§ Exercise directions:
Write the listing below out again word for word, without a single picture.

________________

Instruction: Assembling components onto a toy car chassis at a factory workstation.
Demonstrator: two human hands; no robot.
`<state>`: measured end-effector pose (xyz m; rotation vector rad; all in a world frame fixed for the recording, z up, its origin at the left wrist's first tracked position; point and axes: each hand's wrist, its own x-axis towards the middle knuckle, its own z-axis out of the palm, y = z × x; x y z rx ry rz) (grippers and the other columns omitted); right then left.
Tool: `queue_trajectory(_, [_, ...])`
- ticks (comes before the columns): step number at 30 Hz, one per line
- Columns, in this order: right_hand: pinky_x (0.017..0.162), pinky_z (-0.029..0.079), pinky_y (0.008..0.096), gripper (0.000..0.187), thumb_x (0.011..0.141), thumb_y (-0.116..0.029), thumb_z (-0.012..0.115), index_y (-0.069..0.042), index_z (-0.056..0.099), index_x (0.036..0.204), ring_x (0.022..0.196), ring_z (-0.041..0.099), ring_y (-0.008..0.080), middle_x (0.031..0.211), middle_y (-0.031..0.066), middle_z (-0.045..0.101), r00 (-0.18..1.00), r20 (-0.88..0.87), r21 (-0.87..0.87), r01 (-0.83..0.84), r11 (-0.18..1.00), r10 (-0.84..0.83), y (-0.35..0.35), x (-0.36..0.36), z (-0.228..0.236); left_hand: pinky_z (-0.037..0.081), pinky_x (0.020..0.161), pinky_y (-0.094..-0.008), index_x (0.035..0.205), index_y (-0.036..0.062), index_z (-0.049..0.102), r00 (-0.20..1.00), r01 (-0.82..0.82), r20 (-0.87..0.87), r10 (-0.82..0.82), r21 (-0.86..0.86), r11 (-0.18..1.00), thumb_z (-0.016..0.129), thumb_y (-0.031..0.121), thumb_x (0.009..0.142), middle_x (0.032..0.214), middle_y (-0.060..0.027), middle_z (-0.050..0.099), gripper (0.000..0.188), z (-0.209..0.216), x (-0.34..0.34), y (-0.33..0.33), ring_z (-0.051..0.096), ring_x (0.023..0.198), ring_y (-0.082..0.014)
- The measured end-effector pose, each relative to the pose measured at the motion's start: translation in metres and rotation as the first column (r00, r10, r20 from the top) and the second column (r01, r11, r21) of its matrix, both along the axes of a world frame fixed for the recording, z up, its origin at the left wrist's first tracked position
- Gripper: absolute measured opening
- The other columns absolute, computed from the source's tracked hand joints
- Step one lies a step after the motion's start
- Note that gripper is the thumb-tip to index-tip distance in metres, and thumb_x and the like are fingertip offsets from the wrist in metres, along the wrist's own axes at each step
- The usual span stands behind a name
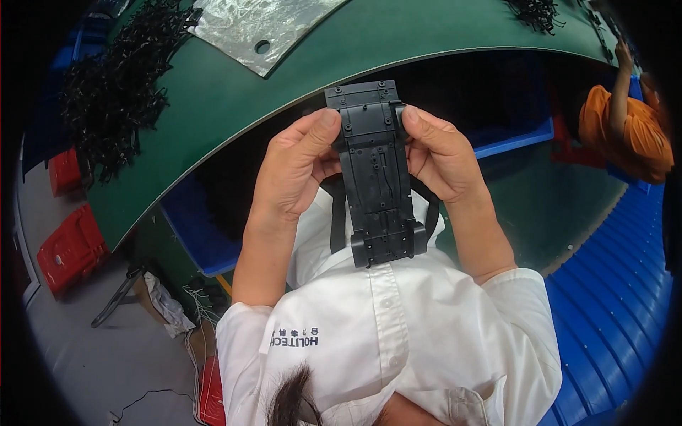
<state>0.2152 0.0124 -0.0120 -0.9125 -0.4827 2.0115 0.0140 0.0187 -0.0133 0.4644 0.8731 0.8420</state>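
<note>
A long black moulded plastic part (372,170) with screw bosses, ribs and slots is held up in front of my chest, its length running away from me. My left hand (298,160) grips its far left edge, the thumb lying on the side and the fingers curled behind. On the opposite edge, my right hand (444,153) pinches it the same way. The fingers behind the part are mostly hidden. Its near end, with a rounded lug on each side, hangs over my white shirt.
Ahead lies a green table (213,92) with a curved-looking edge. On it are a heap of thin black pieces (121,85) and a silvery sheet with a hole (263,25). Red stools (71,248) stand left. A person in orange (618,128) sits at right, near blue ribbed panelling (604,305).
</note>
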Motion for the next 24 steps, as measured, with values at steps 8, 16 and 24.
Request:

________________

§ Worked solution:
Instruction: Assembling components onto a toy car chassis at a factory workstation.
Demonstrator: two human hands; no robot.
`<state>`: measured end-effector pose (xyz m; rotation vector rad; all in a world frame fixed for the recording, z up, its origin at the left wrist's first tracked position; point and axes: each hand's wrist, its own x-axis towards the middle knuckle, its own z-axis out of the palm, y = z × x; x y z rx ry rz) (grippers and the other columns omitted); right then left.
Tool: `queue_trajectory(_, [_, ...])`
- ticks (comes before the columns): step number at 30 Hz, one per line
- Columns, in this order: right_hand: pinky_x (0.017..0.162), pinky_z (-0.029..0.079), pinky_y (0.008..0.096), gripper (0.000..0.187), thumb_x (0.011..0.141), thumb_y (-0.116..0.029), thumb_z (-0.012..0.115), index_y (-0.069..0.042), index_z (-0.056..0.099), index_x (0.036..0.204), ring_x (0.022..0.196), ring_z (-0.041..0.099), ring_y (-0.008..0.080), middle_x (0.031..0.211), middle_y (-0.031..0.066), middle_z (-0.045..0.101), r00 (-0.18..1.00), r20 (-0.88..0.87), r21 (-0.87..0.87), r01 (-0.83..0.84), r11 (-0.18..1.00), r10 (-0.84..0.83), y (-0.35..0.35), x (-0.36..0.36), z (-0.228..0.236); left_hand: pinky_z (-0.037..0.081), pinky_x (0.020..0.161), pinky_y (-0.094..-0.008), index_x (0.035..0.205), index_y (-0.036..0.062), index_z (-0.049..0.102), r00 (-0.20..1.00), r01 (-0.82..0.82), r20 (-0.87..0.87), r10 (-0.82..0.82), r21 (-0.86..0.86), r11 (-0.18..1.00), thumb_z (-0.016..0.129), thumb_y (-0.031..0.121), thumb_x (0.009..0.142), middle_x (0.032..0.214), middle_y (-0.060..0.027), middle_z (-0.050..0.099), gripper (0.000..0.188), z (-0.209..0.216), x (-0.34..0.34), y (-0.33..0.33), ring_z (-0.051..0.096), ring_x (0.023..0.198), ring_y (-0.082..0.014)
- The measured end-effector pose, each relative to the pose measured at the motion's start: translation in metres and rotation as the first column (r00, r10, r20 from the top) and the second column (r01, r11, r21) of its matrix, both along the axes of a world frame fixed for the recording, z up, its origin at the left wrist's first tracked position
- Gripper: absolute measured opening
- The other columns absolute, computed from the source's tracked hand joints
- Step one lies a step after the motion's start
- Note that gripper is the thumb-tip to index-tip distance in metres, and thumb_x and the like are fingertip offsets from the wrist in metres, along the wrist's own axes at each step
- The usual span stands behind a name
<state>0.2152 0.0124 -0.0120 -0.9125 -0.4827 2.0115 0.0140 0.0187 -0.0133 0.4644 0.8731 0.8420</state>
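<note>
A long black moulded plastic part (372,170) with screw bosses, ribs and slots is held up in front of my chest, its length running away from me. My left hand (298,160) grips its far left edge, the thumb lying on the side and the fingers curled behind. On the opposite edge, my right hand (444,153) pinches it the same way. The fingers behind the part are mostly hidden. Its near end, with a rounded lug on each side, hangs over my white shirt.
Ahead lies a green table (213,92) with a curved-looking edge. On it are a heap of thin black pieces (121,85) and a silvery sheet with a hole (263,25). Red stools (71,248) stand left. A person in orange (618,128) sits at right, near blue ribbed panelling (604,305).
</note>
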Motion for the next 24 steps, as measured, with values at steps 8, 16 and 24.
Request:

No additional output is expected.